The most significant production curtailments affect the Ferrier area where a major outage at TCPL’s Clearwater compressor station interrupted gas flows. TCPL recently advised industry that repair work on one of the two Clearwater compressors is complete and returned to service; however, at the present time transportation curtailments are still in effect due to the upstream James River outages as well as routine maintenance work that TCPL had delayed as a result of both James River and Clearwater outages. The Company estimates approximately 700 boe per day in Ferrier remains restricted due to pipeline curtailments.
Petrus did not invest significant capital in its three other core areas in the third quarter of 2015; however, the Company has plans for additional development opportunities in those areas as commodity prices improve.
Petrus is a private Canadian oil and gas company focused on property exploitation, strategic acquisitions and risk-managed exploration in Alberta. Petrus is a return-driven company that is focused on delivering per share growth.
This press release contains forward-looking statements. More particularly, this press release contains statements concerning Petrus’ commodity weighting, plans related to drilling and other operations, commodity focus, commodity pricing, drilling locations, production rates, the expected ability of Petrus to execute on its exploration and development program and Petrus’ anticipated production (both in terms of quantity and raw attributes) cash flow, operating netbacks, planned operations and the timing thereof, evaluation of completed operations, capital budget and capital expenditure program, the availability of opportunities and other similar matters.
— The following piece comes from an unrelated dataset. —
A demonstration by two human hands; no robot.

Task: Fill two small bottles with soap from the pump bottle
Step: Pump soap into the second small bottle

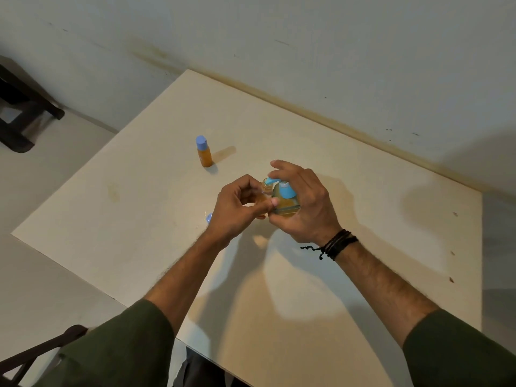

The forward-looking statements contained in this document are based on certain key expectations and assumptions made by Petrus, including: (i) with respect to capital expenditures, generally, and at particular locations, the availability of adequate and secure sources of funding for Petrus’ proposed capital expenditure program and the availability of appropriate opportunities to deploy capital; (ii) with respect to drilling plans, the availability of drilling rigs, expectations and assumptions concerning the success of future drilling and development activities and prevailing commodity prices; (iii) with respect to Petrus’ ability to execute on its exploration and development program, the performance of Petrus’ personnel, the availability of capital and prevailing commodity prices; and (iv) with respect to anticipated production, the ability to drill and operate wells on an economic basis, the performance of new and existing wells and accounting risks typically associated with oil and gas exploration and production; (v) oil and gas prices; (vi) currency exchange rates; (vii) royalty rates; (viii) operating costs; (ix) transportation costs; and (x) the availability of opportunities to deploy capital effectively.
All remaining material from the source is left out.